You have to hand it to the CPD staff of HUD. They are doing some really interesting and useful things these days to make HUD funds more effective.
For example, HUD officials recently demonstrated the capabilities of a new GIS on-line mapping tool for community groups and government officials in the Rio Grande Valley. It is a huge improvement over previous HUD efforts, put in place by then HUD Secretary Andrew Cuomo in the mid-1990s which never quite lived up to Cuomo’s enthusiastic evangelism.
You can try the new GIS system out at: http://egis.hud.gov/cpdmaps/
Called HUD CPD Maps, the tool is a prototype Consolidated Plan and Continuum of Care planning tool based on an ESRI ARC GIS Online platform. It can be very slow at times in its current prototype configuration, but HUD officials told us that would be remedied by the time the system is formally launched.
What makes the tool both intriguing and frustrating are the HUD datasets it makes available.. Users can select an area and create a map of census tracts based on housing needs, housing supply, economic conditions and homeless populations (all as defined by HUD). It also allows rudimentary mapping of some basic demographic data. The system also (sort of) permits mapping of CDBG, HOME, ESG and other expenditures.
HUD makes some data sets available that can produce maps of Section 8 voucher holder concentration, public and assisted housing locations and so on.
I have three main complaints about what is a tool with great potential.

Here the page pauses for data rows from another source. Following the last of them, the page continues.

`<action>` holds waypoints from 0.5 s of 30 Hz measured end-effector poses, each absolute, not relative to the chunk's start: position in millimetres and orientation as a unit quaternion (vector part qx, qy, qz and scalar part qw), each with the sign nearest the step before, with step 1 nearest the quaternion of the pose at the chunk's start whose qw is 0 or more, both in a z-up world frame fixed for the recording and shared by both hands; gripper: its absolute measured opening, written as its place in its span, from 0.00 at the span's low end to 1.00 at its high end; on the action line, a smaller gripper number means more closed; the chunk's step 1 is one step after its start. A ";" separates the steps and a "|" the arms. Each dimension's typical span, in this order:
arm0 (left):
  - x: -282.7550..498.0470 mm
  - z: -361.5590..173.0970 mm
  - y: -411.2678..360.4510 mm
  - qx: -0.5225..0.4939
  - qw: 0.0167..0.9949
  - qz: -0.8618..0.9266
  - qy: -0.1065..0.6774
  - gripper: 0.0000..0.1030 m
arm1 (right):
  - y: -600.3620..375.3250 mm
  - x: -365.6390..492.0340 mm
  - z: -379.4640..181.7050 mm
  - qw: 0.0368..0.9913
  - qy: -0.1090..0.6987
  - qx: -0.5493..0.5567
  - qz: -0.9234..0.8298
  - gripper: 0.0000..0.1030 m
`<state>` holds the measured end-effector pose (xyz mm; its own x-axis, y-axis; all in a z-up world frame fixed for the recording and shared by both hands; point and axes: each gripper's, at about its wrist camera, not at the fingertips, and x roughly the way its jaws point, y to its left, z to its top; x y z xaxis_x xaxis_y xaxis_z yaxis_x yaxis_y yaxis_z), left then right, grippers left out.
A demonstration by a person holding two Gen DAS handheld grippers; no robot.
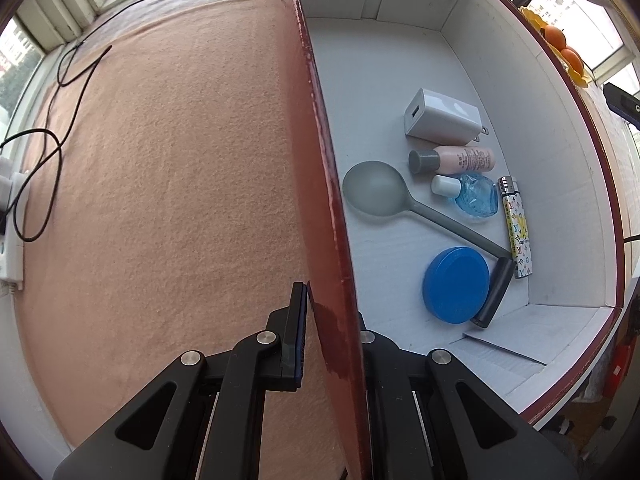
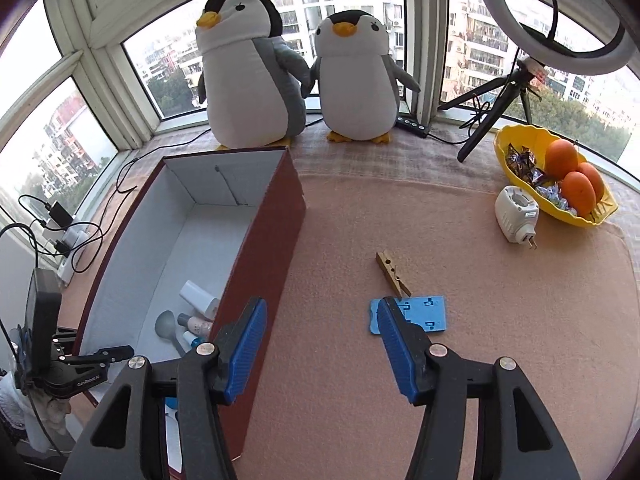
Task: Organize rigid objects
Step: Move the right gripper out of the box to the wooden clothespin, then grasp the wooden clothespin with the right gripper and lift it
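Landmark: the red-brown box (image 2: 256, 240) with white inside walls, standing open on the peach cloth (image 2: 480, 340) that covers the desk.
Left gripper (image 1: 332, 300): its jaws are closed down on the box's near long wall, one finger outside over the cloth, the other inside the box, the wall pinched between them.
Inside the box, beyond the left jaws: a grey spoon (image 1: 384, 200) lies nearest the gripped wall; past it a white USB charger (image 1: 444, 118), a pink bottle with a grey cap (image 1: 456, 160), a small clear blue bottle with a white cap (image 1: 470, 196), and a patterned lighter (image 1: 516, 228) by the far wall.
Nearer the jaws in the box: a round blue lid (image 1: 456, 286), with a black bar-shaped piece (image 1: 496, 294) leaning against its edge at the spoon handle's end.
Right gripper (image 2: 320, 340): outside the box, over the cloth, jaws about half open with nothing between them and nothing touched.
Outside the box, by the right jaws: a flat blue plastic piece (image 2: 424, 314) lies just behind the right-hand finger tip, and a wooden clothespin (image 2: 392, 274) touches its far edge.
Farther from the box: a white plug-in device (image 2: 516, 212) beside a yellow bowl (image 2: 516, 172) of oranges and wrapped sweets.
Behind the box: two plush penguins (image 2: 256, 68) on the window ledge.
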<state>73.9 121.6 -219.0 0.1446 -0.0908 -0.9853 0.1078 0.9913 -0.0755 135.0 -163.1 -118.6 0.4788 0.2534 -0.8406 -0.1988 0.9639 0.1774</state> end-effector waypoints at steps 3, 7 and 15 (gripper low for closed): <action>76.2 -220.2 120.3 0.010 0.755 -0.067 0.653 0.07 | -182.4 155.4 -132.0 0.851 0.510 0.043 0.117 0.52; 79.0 -219.9 118.6 0.012 0.753 -0.069 0.654 0.07 | -194.5 178.4 -152.5 0.837 0.533 0.050 0.109 0.52; 81.6 -219.8 116.9 0.012 0.752 -0.068 0.656 0.07 | -192.5 210.7 -189.9 0.808 0.577 0.043 0.111 0.52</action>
<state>81.6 116.9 -219.8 0.1301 -0.0875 -0.9876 0.1178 0.9904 -0.0723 210.7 -192.5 -189.9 0.3092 0.2292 -0.9229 -0.1296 0.9716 0.1979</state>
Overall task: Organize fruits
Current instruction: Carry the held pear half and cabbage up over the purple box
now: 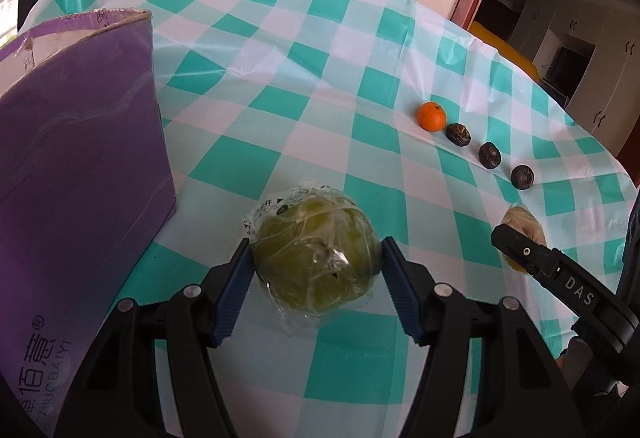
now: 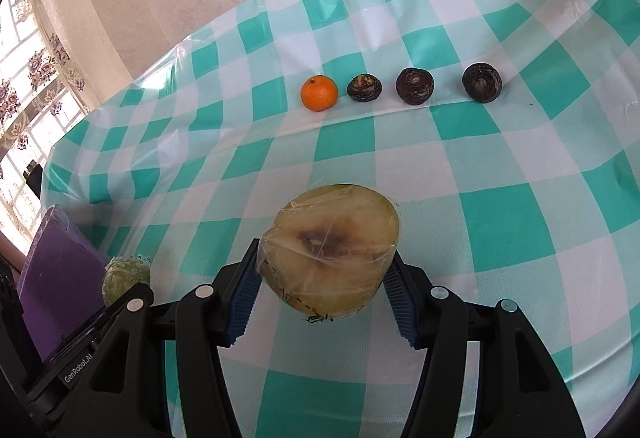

First, the HUD CDBG and HOME project data is only for recent projects and only maps points, not areas served. HUD needs to get more specific about the areas served and also needs to give us at least ten years of data if we are going to engage in real planning. Planning involves understanding patterns provision of historical grant funding — particularly in considering fair housing and civil rights implications.
Second, data quality needs improvement. THUD CPD Maps lacks detailed data to allow understanding of the nature of HUD activities. For example, HUD has available within its headquarters databases that provide rich detail on assisted apartment properties but only very rudimentary data is provided through the mapping system. I’d like to know occupancy rates for HUD assisted properties, not just public housing. I’d also like to see data on bedroom mix. The data for Low Income Housing Tax Credit properties consists of only a point on a map and many projects are missing completely. In Texas we have rich data available on LIHTC projects, but there is no way to upload user data files or shapefiles (colonias for instance) into the HUD GIS system.
Third, the available demographic data is way too limited. HUD GIS Maps does have housing cost burden down to the census block level, which I told HUD officials demonstrating the system makes me tingle with excitement. But users are not cautioned about the statistical reliability of the block level data that I understand is culled from ACS.
The truth of the matter is that I am spoiled by using another ESRI product, Community Analyst. The datasets in Community Analyst make HUD CPD Maps look really weak. Those datasets allow for real community insight and planning to take place.
HUD has never really figured out who their audience is for a GIS system. I used to listen to (and generally be annoyed by) then HUD Secretary Cuomo talk about how his GIS system was all things to all audiences. In his vision poor people were going to get on the system to better understand and make the case for their community needs and local government planners were going to use it as a serious planning tool. What HUD produced was not adequate for either purpose because they spent too much time and money playing around with the software and not concentrating on the data.
HUD needed to let private industry evolve a usable interface for a GIS system and concentrate instead on getting their data into shape. ESRI has produced a professional level GIS product that can be used by people who have not had GIS training in Community Analyst.
My suggestion is that HUD undertake a crash effort to assign service area geographies to the grant projects it has funded over the past decades and make those available, get someone to link the existing rich HUD property databases to the GIS property inventories and find some way to license Community Analyst as the platform for HUD’s housing and community development planning initiative.
That would do more to increase the quality of planning and decision-making around the multi billion dollar HUD program budget than any other action that could be taken.
It would accomplish what HUD has struggled to do since the mid-1990’s, empower both the poor to advocate their community needs and government officials to plan how to efficiently meet those needs.